The woman said she had not asked for help earlier because “I was working. And I thought, as long as I can work, I can live here”.
However, now that she was unable to work she said her dreams had been “shattered”.
The former MP, who survived two assassination attempts in Afghanistan, said that she felt unable to help because “if everyone leaves Afghanistan, what will happen?”
She urged the world to support the women of Afghanistan who were “bravely fighting, resisting, in their own ways”.
“They are being arrested, they are being tortured,” she said. “I think it’s time for the world to recognise our struggles.”
Koofi said that protests sparked by the Taliban’s restrictions on women would not be easily suppressed in the long term.
“That is bravery. I think this will continue because for women, they have nothing else to lose.”

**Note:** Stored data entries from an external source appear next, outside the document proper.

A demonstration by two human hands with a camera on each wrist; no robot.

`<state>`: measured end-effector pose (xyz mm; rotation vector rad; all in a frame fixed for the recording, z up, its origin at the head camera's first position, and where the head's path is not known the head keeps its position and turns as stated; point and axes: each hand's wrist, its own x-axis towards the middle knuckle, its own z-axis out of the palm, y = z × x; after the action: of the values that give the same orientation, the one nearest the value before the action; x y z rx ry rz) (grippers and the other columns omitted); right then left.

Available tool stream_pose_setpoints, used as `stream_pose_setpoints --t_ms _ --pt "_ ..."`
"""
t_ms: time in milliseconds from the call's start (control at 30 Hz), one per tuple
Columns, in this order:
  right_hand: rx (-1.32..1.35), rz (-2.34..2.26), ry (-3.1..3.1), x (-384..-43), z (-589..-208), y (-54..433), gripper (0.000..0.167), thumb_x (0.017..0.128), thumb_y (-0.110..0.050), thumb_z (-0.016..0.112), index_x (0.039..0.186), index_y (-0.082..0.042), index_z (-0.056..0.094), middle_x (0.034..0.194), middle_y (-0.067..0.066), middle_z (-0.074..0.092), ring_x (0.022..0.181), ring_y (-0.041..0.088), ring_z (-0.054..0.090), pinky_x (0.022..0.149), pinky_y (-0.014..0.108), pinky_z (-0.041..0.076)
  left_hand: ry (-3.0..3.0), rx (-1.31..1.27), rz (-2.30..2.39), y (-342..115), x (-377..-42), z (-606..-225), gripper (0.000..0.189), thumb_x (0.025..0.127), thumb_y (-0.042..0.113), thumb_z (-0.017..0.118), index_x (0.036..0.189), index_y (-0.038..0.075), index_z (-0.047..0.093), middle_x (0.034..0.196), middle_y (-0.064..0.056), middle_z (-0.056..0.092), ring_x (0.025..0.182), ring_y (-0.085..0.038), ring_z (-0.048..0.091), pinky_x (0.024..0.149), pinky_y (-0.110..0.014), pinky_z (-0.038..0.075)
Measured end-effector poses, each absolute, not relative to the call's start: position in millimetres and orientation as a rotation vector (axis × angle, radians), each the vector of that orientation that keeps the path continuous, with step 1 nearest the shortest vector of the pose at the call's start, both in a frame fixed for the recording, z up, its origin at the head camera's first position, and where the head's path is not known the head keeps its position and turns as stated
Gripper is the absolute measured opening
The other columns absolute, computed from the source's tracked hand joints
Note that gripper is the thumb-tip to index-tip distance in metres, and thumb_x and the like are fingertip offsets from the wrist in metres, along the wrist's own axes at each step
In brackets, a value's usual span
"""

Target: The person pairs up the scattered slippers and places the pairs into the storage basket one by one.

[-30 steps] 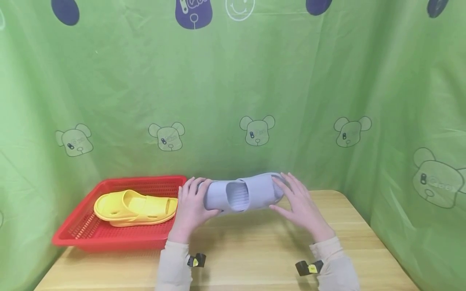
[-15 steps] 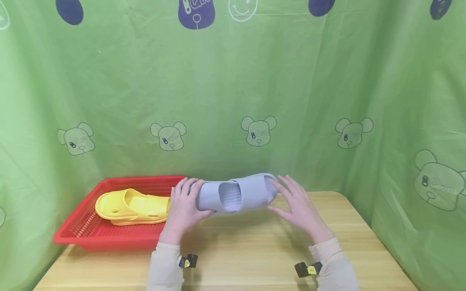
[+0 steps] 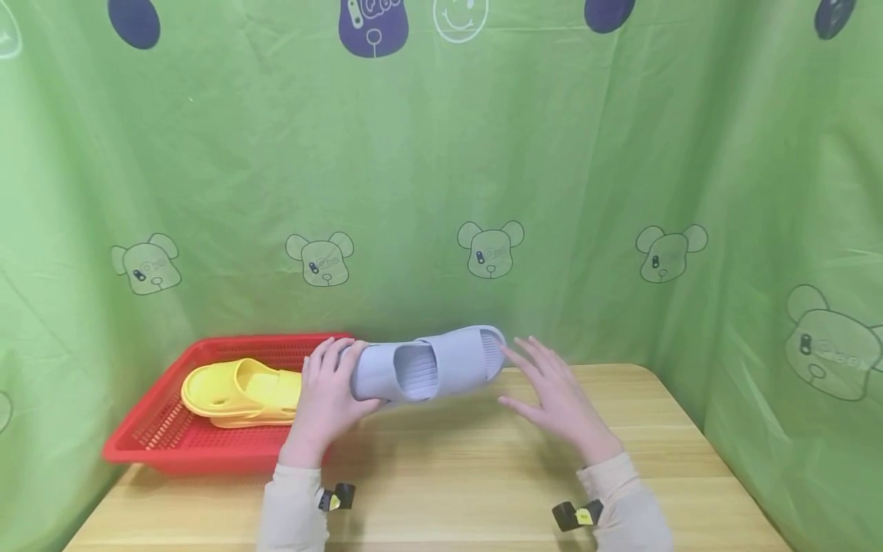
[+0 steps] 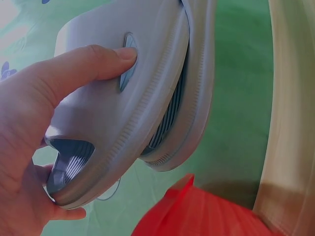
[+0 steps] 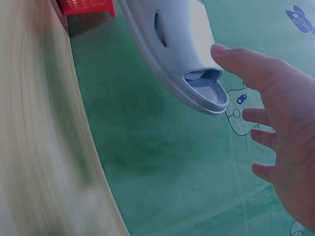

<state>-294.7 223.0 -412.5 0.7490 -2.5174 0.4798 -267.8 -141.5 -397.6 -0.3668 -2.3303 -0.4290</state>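
A pair of light grey-blue slippers [image 3: 461,362], fitted into each other with toes at opposite ends, is held above the table. My left hand [image 3: 326,402] grips the left toe end; in the left wrist view the thumb lies over the side slot of the near slipper [image 4: 106,108]. My right hand [image 3: 557,399] is spread beside the right toe end. Its fingertips look close to that end in the head view. In the right wrist view, a small gap seems to separate it from the slipper [image 5: 184,29], though contact at the thumb is hard to judge.
A red perforated basket [image 3: 172,464] stands at the table's left, just beside my left hand. Yellow slippers [image 3: 210,385] lie in it, partly hidden by that hand. Behind the wooden table [image 3: 469,475] hangs a green curtain [image 3: 414,169].
The grey-blue slippers have moved left with my left hand, towards the basket. My right hand has come off their right end and shifted slightly left, fingers spread.
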Motion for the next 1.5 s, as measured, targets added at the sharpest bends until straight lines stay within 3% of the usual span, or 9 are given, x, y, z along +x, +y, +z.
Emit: stream_pose_setpoints --t_ms 333,800,1333,1500 --pt "0.816 0.437 -2.459 -294.0 -416.5 212.6 0.080 0.083 -0.053 0.068 0.149 -0.019 0.038 0.156 0.014 0.033 0.145 0.039 0.026 0.114 0.065 0.023 -2.290 -0.388 -0.404 -159.4 -262.4 -396.3 0.082 0.056 0.038 0.090 0.128 0.019 0.056 0.128 -0.010 0.056 0.125 -0.038 0.044 0.100 -0.057 0.038" --pt "0.898 0.407 -2.464 -290.9 -424.2 192.8 0.077 0.084 -0.053 0.066 0.150 -0.023 0.037 0.157 0.009 0.033 0.147 0.034 0.027 0.118 0.058 0.022 -2.244 -0.385 -0.415 -177.7 -252.9 -390.6 0.084 0.053 0.034 0.093 0.127 0.016 0.057 0.126 -0.013 0.056 0.123 -0.039 0.044 0.101 -0.056 0.036" --pt "1.048 0.381 -2.407 -286.8 -435.3 165.7 0.080 0.082 -0.051 0.069 0.150 -0.021 0.038 0.156 0.009 0.037 0.144 0.036 0.033 0.115 0.060 0.027 -2.231 -0.377 -0.361 -205.1 -248.2 -385.2 0.085 0.051 0.030 0.094 0.125 0.012 0.057 0.124 -0.017 0.055 0.121 -0.042 0.044 0.101 -0.057 0.035" --pt "1.096 0.362 -2.382 -284.5 -438.1 157.7 0.078 0.084 -0.055 0.065 0.149 -0.020 0.039 0.155 0.009 0.038 0.143 0.036 0.034 0.115 0.059 0.027 -2.223 -0.368 -0.350 -211.6 -246.3 -383.6 0.083 0.052 0.030 0.092 0.125 0.010 0.057 0.123 -0.018 0.055 0.120 -0.042 0.044 0.100 -0.058 0.035"
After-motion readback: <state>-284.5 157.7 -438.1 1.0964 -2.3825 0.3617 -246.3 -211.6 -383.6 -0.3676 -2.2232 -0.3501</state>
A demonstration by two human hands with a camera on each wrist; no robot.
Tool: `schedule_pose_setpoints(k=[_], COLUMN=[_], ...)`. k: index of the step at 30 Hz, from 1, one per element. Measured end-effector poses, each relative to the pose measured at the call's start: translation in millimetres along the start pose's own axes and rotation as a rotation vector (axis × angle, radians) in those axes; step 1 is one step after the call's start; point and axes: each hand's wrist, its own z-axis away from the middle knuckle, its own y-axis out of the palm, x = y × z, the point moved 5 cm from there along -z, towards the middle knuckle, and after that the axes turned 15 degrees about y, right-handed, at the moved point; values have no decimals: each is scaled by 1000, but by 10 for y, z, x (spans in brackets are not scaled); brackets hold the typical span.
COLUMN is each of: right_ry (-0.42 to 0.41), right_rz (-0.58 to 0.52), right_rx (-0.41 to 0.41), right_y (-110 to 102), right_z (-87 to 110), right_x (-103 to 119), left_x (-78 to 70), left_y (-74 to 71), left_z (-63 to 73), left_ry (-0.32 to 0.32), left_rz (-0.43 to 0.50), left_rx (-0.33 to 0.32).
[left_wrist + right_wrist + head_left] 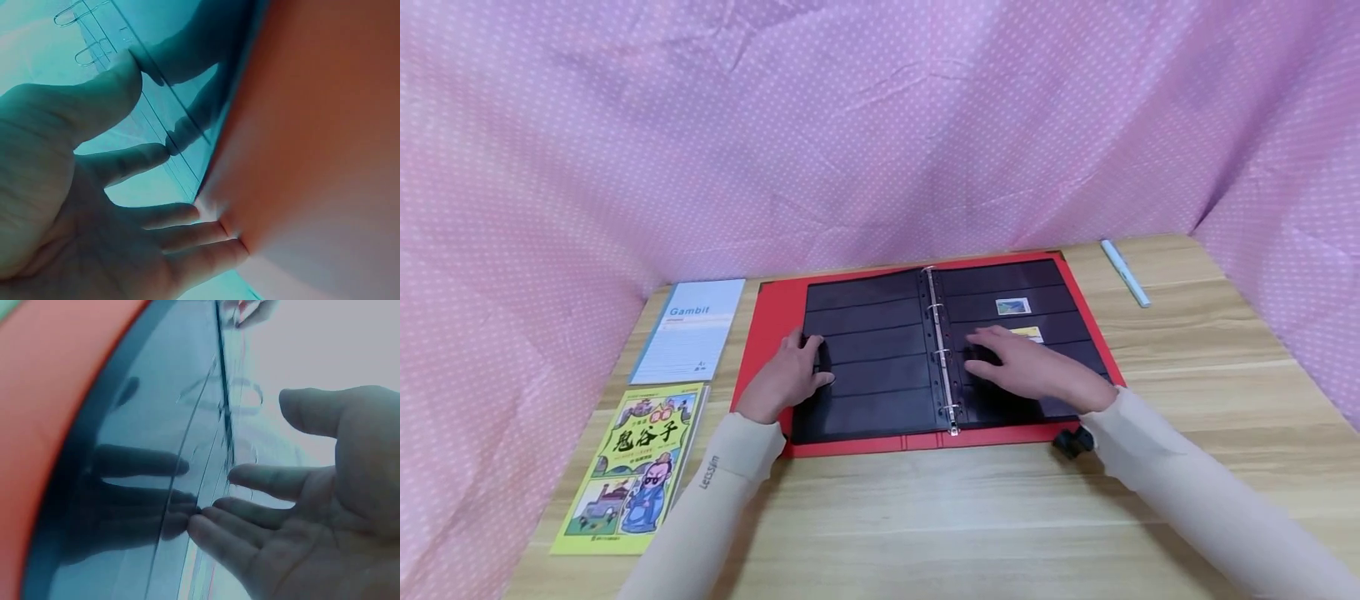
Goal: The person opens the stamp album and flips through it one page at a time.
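A red ring binder (778, 312) lies spread wide, with black pocket pages on both sides of its metal rings (938, 333). My left hand (784, 375) rests at the outer edge of the left page (872, 333). In the left wrist view, its thumb and index fingertips (155, 151) touch the glossy page, and the other fingers meet the red cover. Over the right page (985, 283), my right hand (1030, 367) lies palm down, fingers extended and fingertips at the page surface. Two stamps sit in that page's pockets: a blue-green one (1012, 306) and a yellow one (1030, 334), partly covered by the hand.
Left of the binder are a pale blue notebook (688, 333) marked Gambit and, nearer, a yellow-green comic-style book (628, 467). A light blue pen (1125, 273) lies at the back right of the wooden table (910, 525). Pink dotted cloth (850, 150) hangs behind.
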Motion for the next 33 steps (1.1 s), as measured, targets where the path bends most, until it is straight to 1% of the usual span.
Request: schedule_pose_setpoints(k=[4,6,8,11,13,18,24,26,29,33], right_ry=[48,86,124,191,209,210,185,170,171,196], right_rz=[31,41,42,37,33,30,12,-18,-77,-141], right_rx=[-82,-107,-108,-84,-82,-129,-173,-198,-247,-332], right_y=[-120,-186,-231,-267,-283,-335,-363,-385,-426,-493], right_z=[132,209,276,359,395,444,430,427,445,503], right_x=[-330,-493,-635,-807,-887,-987,-978,-958,-944,-942], left_x=[-8,-14,-18,-15,-12,-14,-13,-15,-18,-31], left_y=[3,5,5,9,17,24,14,10,10,1], left_z=[0,1,3,5,6,5,4,4,3,7], left_ry=[-2,-3,-7,-16,-21,-21,-27,-27,-27,-25], left_rz=[-13,-14,-9,-4,-3,1,11,9,5,4], left_rx=[28,35,38,43,47,48,46,48,52,56])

Women in Afghanistan had lost everything and those who had left had lost their country, their identity and their mental well-being due to feeling totally “powerless”, she said.
However, she said, she had not rested since the day she left in September 2021, weeks after the Taliban’s takeover.
And she pledged that she and other exiles were determined to “do everything possible to keep the fight alive, to keep the voice alive”.
Koofi said she remained hopeful that the Taliban would be defeated in their attempts to restrict women.
They were dealing with an “empowered generation”, she said, “who knew how to take their rights” and let the world know what was happening.
Advances in women’s rights in recent years had also “changed the country to a situation where it gives me hope that hopefully Taliban will not last very long”.
“Women will defeat them,” she said.
People in Afghanistan were “very angry that ... Afghanistan has come so far in terms of education, and in terms of women’s empowerment”.
“Now, to push it back. It’s not even about women’s rights, it’s about economy of our country, it’s about the future of our country.”
She said she believed the world was now seeing the Taliban’s true colours after an attempt to persuade the world that it was “Taliban 2.0”.
Over time they had “demonstrated they are the same Taliban, women are their enemy in terms of their ideology”.
She called on the West to understand that there was no “middle ground” in terms of dealing with the Taliban.
And she said she hoped that members of the UN Security Council would visit Afghanistan and “hold (the) Taliban accountable for what’s happening”.
Afghan politician Fawzia Koofi poses for a picture during her interview in central London yesterday.